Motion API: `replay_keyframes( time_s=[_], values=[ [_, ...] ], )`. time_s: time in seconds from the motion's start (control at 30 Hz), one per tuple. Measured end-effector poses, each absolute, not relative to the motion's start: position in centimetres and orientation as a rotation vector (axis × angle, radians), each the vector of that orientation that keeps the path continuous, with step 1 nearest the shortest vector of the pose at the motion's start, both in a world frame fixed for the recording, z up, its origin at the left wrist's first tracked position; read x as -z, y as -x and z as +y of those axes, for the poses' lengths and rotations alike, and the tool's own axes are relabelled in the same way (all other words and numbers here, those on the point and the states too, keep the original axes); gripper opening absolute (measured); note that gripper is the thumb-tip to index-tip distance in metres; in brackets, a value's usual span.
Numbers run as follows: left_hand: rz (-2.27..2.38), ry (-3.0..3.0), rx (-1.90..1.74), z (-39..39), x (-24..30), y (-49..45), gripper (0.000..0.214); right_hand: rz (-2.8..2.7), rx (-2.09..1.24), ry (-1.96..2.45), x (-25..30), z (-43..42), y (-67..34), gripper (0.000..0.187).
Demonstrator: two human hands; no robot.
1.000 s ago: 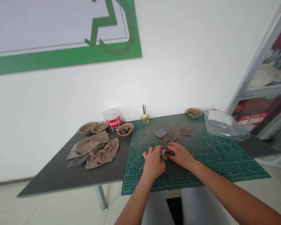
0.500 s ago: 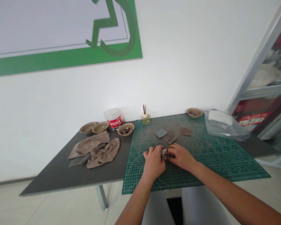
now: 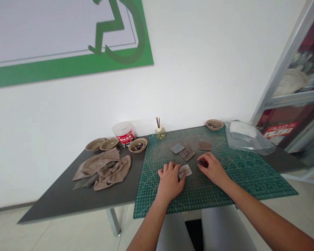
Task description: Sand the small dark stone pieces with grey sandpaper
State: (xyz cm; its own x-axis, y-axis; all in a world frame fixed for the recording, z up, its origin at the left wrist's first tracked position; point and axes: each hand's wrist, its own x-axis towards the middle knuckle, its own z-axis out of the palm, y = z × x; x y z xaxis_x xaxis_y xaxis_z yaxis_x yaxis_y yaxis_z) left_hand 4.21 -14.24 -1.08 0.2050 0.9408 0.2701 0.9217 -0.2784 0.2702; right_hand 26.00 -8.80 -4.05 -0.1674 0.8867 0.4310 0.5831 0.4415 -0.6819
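Pale patch (image 3: 187,169) partly under spread left hand (image 3: 170,181), near right hand (image 3: 212,168) tight on dark piece (image 3: 203,162)

From the right hand (image 3: 211,169), the mat (image 3: 253,174) runs wide open at 3 o'clock; the right forearm (image 3: 253,206) closes 4. At 2 a bag (image 3: 251,144) stands in the way, at 12 a bowl (image 3: 214,129). Flat patches (image 3: 187,153) at 10 and 11 leave room above. At 9 a short gap ends at the white patch (image 3: 187,169) and left hand (image 3: 170,177); at 7 the mat lies open.
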Motion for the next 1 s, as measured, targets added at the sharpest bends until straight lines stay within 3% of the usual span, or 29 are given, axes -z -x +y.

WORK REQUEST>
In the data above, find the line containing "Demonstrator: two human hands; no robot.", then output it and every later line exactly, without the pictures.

SOLUTION TO THIS TASK>
Demonstrator: two human hands; no robot.
1.000 s ago: 
0.500 s ago: 
now: 
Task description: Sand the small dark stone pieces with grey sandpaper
State: (xyz cm; its own x-axis, y-axis; all in a world frame fixed for the recording, z up, its origin at the left wrist's first tracked position; point and axes: each hand's wrist, its own x-axis towards the middle knuckle, its own z-axis out of the palm, y = z × x; x y z xaxis_x xaxis_y xaxis_z yaxis_x yaxis_y yaxis_z) left_hand 4.21 -14.24 -1.08 0.2050 0.9408 0.2701 0.9217 -0.2784 0.2702; right_hand 26.00 -8.80 -4.05 -0.1674 0.8867 0.4310 0.5831 0.4415 -0.6819
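Pale patch (image 3: 187,169) partly under spread left hand (image 3: 170,181), near right hand (image 3: 212,168) tight on dark piece (image 3: 203,162)

From the right hand (image 3: 211,169), the mat (image 3: 253,174) runs wide open at 3 o'clock; the right forearm (image 3: 253,206) closes 4. At 2 a bag (image 3: 251,144) stands in the way, at 12 a bowl (image 3: 214,129). Flat patches (image 3: 187,153) at 10 and 11 leave room above. At 9 a short gap ends at the white patch (image 3: 187,169) and left hand (image 3: 170,177); at 7 the mat lies open.
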Motion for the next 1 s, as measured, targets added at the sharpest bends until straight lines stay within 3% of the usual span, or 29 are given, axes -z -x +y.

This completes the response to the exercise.